## Problem statement:
Only the lines from the top of the material through the line containing "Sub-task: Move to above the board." should be restated, each one exactly.
*** Available data ***
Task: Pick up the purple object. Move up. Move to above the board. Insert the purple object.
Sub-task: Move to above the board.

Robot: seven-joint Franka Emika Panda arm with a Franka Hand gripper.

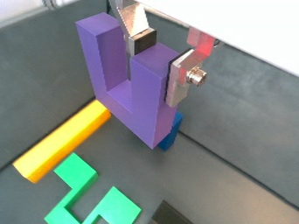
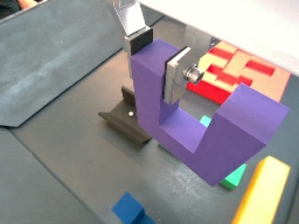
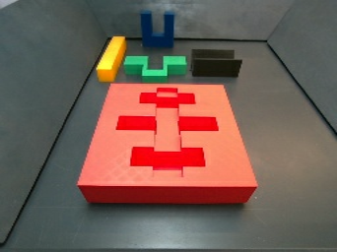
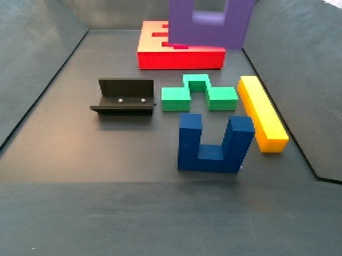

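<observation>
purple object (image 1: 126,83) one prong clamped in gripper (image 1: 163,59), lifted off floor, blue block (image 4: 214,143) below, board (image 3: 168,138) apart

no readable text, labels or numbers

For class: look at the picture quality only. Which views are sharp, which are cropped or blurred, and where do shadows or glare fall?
In a side view the board is sharp and evenly lit, with little shadow. In a side view the purple object is cropped by the frame edge. In both wrist views the gripper and its fingers look soft, beside an overexposed white area.
</observation>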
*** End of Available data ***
## Answer to this task:
Task: Pick up the purple object. Move up. Move to above the board. Insert the purple object.
Sub-task: Move to above the board.

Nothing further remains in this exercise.